[Task to complete]: Starting at the line that contains "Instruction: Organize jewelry" and stopping at the line that contains "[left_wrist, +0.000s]", restate each line of the records below exactly. Omit the pictures.
** Provided information follows **
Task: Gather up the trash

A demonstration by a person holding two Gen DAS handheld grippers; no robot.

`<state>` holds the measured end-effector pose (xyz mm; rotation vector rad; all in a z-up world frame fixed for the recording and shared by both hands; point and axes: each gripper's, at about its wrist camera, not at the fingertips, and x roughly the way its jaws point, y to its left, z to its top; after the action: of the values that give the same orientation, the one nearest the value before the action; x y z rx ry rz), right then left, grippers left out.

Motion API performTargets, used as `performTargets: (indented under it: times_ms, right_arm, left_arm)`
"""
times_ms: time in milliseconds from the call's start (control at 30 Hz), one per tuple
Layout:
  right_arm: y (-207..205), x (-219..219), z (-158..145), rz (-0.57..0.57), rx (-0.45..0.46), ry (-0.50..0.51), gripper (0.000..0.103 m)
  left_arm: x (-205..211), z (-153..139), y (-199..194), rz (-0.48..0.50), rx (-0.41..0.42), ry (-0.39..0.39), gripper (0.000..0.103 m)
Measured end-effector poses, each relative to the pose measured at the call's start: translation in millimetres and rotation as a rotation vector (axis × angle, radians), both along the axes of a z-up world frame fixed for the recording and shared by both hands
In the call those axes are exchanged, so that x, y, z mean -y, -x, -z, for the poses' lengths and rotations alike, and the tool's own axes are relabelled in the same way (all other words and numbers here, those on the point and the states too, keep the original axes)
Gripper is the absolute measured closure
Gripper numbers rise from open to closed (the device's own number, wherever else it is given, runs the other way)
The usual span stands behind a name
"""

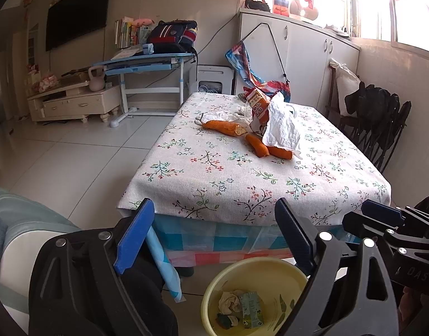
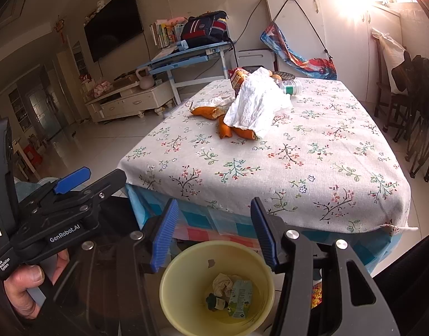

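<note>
A yellow bin (image 1: pixel 281 275) (image 2: pixel 183 263) stands on the floor at the table's near edge, holding a crumpled tissue (image 2: pixel 222 281), a small carton (image 2: pixel 241 296) and a dark scrap. On the floral tablecloth (image 1: pixel 242 173) (image 2: pixel 312 151) lie orange peels (image 1: pixel 224 126) (image 2: pixel 207 111), a crumpled white paper (image 1: pixel 281 124) (image 2: pixel 253 106), a snack bag (image 1: pixel 258 106) and a plastic bottle (image 2: pixel 291 87). My left gripper (image 1: pixel 211 233) is open and empty above the bin. My right gripper (image 2: pixel 213 231) is open and empty above the bin.
Dark folding chairs (image 1: pixel 379 123) (image 2: pixel 421 106) stand right of the table. A blue desk (image 1: pixel 147 64) with a backpack, a TV cabinet (image 1: pixel 74 100) and white cupboards (image 1: pixel 307 53) lie beyond. A rolled blue checked cloth (image 1: pixel 162 263) hangs at the table's near left corner.
</note>
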<state>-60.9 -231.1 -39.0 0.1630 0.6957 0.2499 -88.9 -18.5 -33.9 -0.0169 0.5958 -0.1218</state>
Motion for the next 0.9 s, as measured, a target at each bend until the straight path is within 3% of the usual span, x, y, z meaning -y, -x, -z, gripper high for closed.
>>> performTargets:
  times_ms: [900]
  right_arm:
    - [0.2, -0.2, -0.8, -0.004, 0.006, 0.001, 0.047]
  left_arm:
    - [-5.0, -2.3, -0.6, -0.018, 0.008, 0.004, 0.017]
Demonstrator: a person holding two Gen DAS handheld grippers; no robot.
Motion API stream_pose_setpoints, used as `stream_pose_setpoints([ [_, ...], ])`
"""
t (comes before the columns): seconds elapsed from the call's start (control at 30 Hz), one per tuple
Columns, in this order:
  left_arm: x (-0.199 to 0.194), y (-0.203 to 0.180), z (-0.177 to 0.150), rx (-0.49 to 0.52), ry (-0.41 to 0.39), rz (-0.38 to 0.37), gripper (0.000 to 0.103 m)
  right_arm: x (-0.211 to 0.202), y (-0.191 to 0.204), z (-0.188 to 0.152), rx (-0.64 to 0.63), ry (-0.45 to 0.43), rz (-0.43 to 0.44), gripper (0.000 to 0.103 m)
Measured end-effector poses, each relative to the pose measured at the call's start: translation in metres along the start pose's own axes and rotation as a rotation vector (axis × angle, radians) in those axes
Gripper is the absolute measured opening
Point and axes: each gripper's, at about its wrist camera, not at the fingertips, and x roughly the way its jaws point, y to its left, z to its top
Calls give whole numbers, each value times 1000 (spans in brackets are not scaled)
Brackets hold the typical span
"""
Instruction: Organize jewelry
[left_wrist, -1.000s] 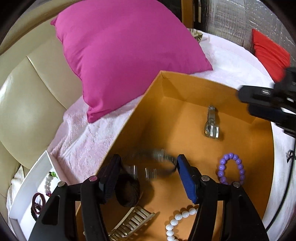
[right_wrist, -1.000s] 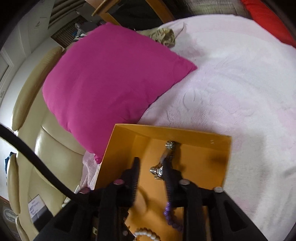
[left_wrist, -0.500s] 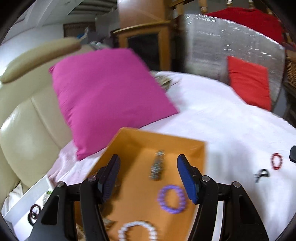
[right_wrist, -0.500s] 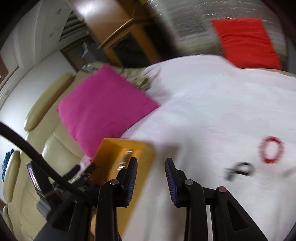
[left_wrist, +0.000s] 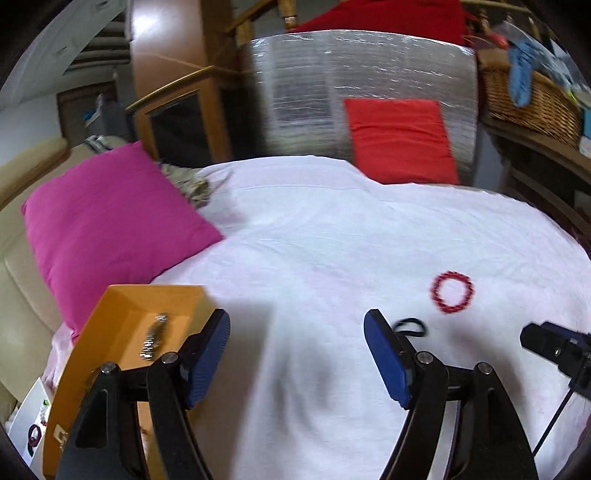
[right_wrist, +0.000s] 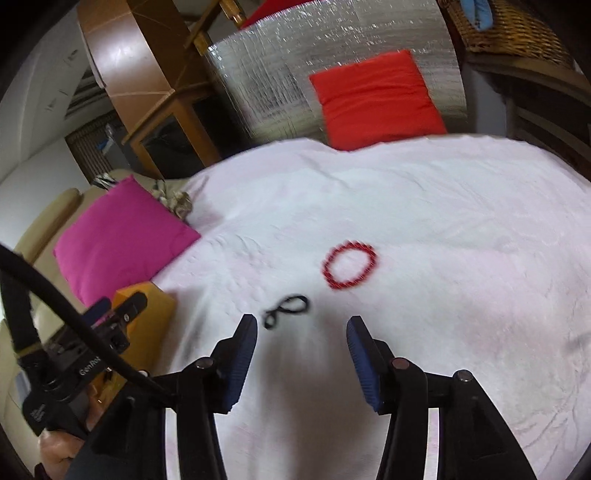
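Both grippers hang over a bed covered with a pale pink sheet (right_wrist: 424, 206). The left gripper (left_wrist: 297, 354) has its jaws wide apart with nothing between them; they have just been opening further. The right gripper (right_wrist: 301, 354) also has its jaws apart with only bare sheet between the blue pads (right_wrist: 240, 363), and they too have just been opening.

A red bead bracelet (right_wrist: 350, 264) lies flat on the sheet, near the middle of the bed, just ahead of the right gripper and a little to the right. A small black loop (right_wrist: 287, 309), maybe a hair tie, lies beside it, closer to the left pad of the right gripper; the two things do not touch.

An orange box (left_wrist: 122, 332) stands at the left edge of the bed, touching a pink pillow (left_wrist: 107, 229). A silver metal piece (left_wrist: 153, 338) lies inside the box. A red cushion (right_wrist: 373, 99) leans at the far edge of the bed.
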Motion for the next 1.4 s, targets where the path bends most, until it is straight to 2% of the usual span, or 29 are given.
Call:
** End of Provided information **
[Final answer]:
Instruction: Organize jewelry
[left_wrist, -1.000s] 
[right_wrist, -1.000s] 
[left_wrist, -0.500s] 
[right_wrist, -0.500s] 
[left_wrist, +0.000s] 

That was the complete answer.